EXERCISE INPUT: Begin

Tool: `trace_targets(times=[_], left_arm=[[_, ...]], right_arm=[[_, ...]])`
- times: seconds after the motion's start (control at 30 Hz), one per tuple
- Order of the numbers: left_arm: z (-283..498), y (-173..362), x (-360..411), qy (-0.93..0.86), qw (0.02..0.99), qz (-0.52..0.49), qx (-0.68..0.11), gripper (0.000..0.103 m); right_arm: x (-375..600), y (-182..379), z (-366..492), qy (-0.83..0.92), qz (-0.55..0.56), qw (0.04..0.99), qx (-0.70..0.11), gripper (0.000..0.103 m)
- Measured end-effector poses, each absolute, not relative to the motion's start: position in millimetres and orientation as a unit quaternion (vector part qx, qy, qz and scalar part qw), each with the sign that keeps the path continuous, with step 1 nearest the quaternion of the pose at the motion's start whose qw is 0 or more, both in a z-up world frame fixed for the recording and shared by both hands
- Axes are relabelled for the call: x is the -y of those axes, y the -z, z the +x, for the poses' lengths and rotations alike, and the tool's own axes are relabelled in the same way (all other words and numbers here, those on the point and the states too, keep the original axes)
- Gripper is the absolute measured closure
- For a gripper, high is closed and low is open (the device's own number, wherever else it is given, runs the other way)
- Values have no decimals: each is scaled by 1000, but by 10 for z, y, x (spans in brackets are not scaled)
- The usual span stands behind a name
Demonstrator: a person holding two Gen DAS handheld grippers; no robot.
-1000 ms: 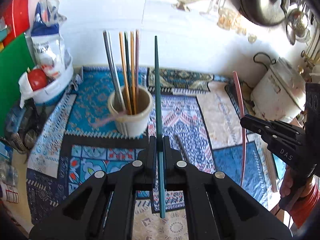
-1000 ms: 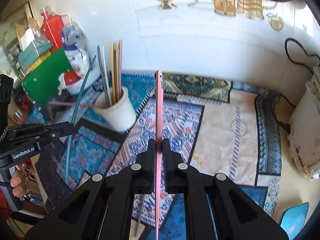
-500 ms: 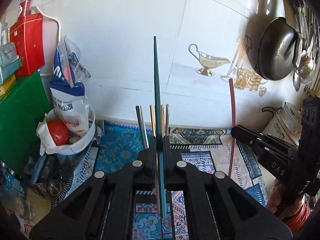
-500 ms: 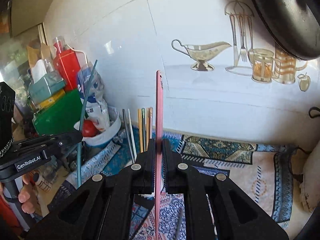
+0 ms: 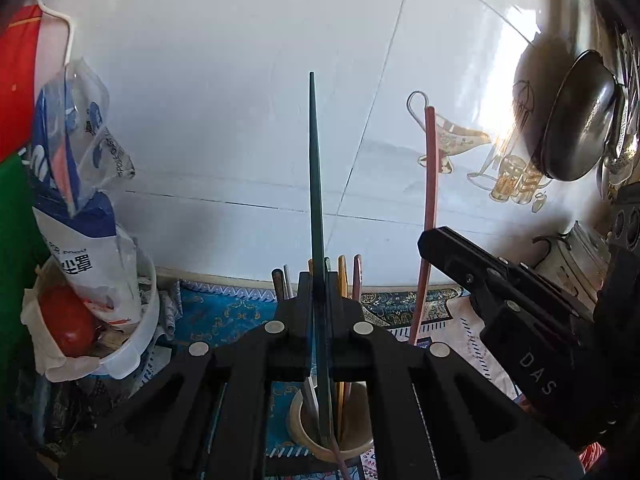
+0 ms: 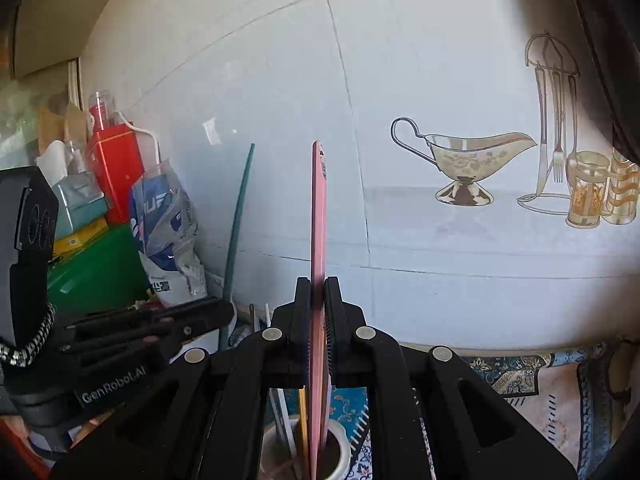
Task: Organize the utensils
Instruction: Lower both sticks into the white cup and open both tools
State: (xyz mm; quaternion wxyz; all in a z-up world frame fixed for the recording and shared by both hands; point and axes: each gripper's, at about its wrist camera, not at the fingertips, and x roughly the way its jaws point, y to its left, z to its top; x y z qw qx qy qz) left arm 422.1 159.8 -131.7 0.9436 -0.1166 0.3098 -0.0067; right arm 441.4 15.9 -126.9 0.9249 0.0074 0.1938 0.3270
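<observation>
The left gripper (image 5: 320,312) is clamped on a dark green chopstick (image 5: 316,184) that stands upright against the white tiled wall (image 5: 240,100), its lower end over the mouth of a beige cup (image 5: 308,438). The cup holds more chopsticks (image 5: 342,276), their tips showing above the gripper. To the right, the right gripper (image 5: 430,240) pinches a pink chopstick (image 5: 430,168), also upright. The cup stands on a patterned cloth (image 5: 224,316) covering the desk. At the desk's left edge a white tub (image 5: 136,356) holds a tomato (image 5: 68,326) and a blue and white bag (image 5: 76,216). A dark pan (image 5: 576,128) hangs on the wall at upper right.
</observation>
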Motion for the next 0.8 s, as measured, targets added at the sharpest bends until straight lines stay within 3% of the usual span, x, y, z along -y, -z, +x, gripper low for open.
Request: trace_targets(times=[0.37, 0.8], left_arm=[[4363, 1892, -1676, 44, 931, -148, -330, 100], [4210, 2008, -1517, 29, 912, -108, -394, 100]], right_arm=[[-138, 1711, 4626, -304, 17, 922, -238, 97], [-8, 1949, 4514, -339, -32, 881, -328, 97]])
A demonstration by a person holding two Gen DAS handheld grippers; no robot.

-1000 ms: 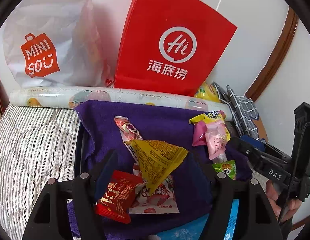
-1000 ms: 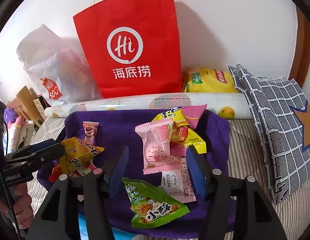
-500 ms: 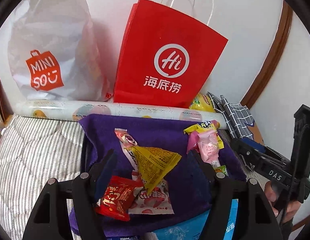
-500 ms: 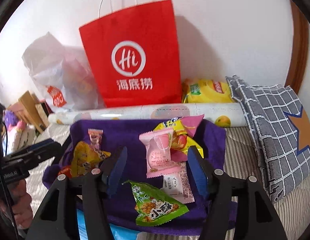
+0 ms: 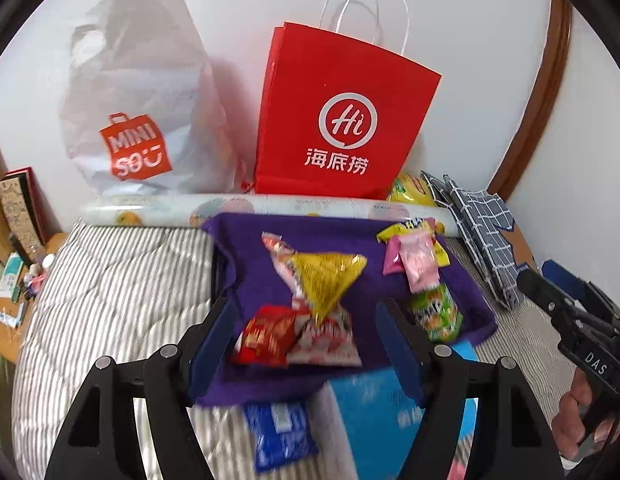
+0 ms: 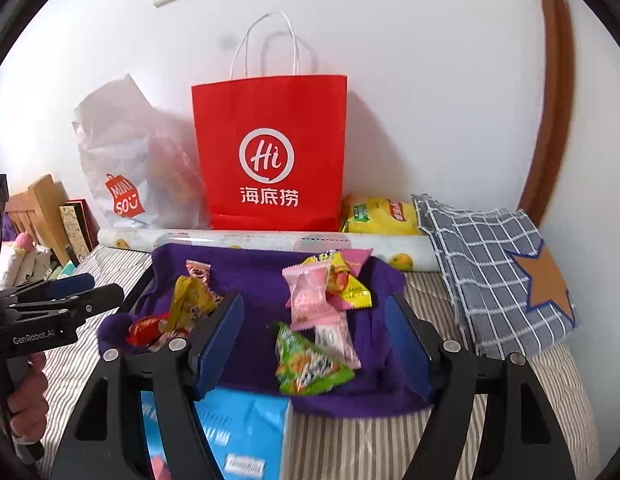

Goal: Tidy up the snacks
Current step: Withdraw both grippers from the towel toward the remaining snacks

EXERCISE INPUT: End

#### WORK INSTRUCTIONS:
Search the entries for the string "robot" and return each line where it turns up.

#### SOLVED PROBLEM:
Demonstrator: a person holding two Gen DAS handheld grippers; no robot.
A demonstration by a person holding two Gen DAS handheld grippers; no robot.

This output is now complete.